_TASK GOAL_
What lines of the data hold the string "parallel"? Pull each one out.

══ INPUT RECORDS ══

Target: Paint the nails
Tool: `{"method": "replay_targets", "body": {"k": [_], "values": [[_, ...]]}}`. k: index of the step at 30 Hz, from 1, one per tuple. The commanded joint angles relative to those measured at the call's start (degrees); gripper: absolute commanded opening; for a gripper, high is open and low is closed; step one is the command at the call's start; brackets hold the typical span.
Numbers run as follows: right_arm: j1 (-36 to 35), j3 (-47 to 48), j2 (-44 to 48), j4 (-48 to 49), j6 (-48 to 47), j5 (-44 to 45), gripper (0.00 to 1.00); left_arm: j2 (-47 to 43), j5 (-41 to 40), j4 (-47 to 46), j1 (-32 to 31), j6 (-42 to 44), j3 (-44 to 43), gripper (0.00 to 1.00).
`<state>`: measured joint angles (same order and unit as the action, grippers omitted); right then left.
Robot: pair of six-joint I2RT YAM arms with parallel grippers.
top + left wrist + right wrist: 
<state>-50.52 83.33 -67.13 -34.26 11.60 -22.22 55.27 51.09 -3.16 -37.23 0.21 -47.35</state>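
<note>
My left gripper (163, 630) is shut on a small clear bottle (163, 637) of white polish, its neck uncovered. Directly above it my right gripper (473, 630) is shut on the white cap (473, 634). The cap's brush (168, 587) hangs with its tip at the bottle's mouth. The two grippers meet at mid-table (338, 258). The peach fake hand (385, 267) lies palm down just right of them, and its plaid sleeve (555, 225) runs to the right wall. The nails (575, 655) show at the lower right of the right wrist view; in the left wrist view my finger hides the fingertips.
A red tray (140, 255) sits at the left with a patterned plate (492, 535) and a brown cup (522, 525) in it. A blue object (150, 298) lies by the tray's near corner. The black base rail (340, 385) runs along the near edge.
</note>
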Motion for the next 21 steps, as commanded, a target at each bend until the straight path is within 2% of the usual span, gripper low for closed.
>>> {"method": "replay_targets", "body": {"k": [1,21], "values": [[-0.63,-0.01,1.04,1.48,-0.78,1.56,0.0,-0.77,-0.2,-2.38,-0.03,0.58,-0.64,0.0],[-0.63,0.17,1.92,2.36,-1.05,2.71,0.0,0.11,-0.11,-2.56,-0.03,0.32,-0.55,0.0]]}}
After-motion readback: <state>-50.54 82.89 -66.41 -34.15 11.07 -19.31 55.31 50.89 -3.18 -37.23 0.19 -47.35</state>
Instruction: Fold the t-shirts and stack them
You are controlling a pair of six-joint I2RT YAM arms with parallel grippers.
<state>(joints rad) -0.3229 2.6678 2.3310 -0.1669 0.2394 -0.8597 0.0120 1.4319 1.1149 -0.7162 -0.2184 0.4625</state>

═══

_RESPONSE TO THE TASK_
Robot: pair of six-joint I2RT YAM arms with parallel grippers.
You are controlling a pair of six-joint I2RT YAM arms with parallel grippers.

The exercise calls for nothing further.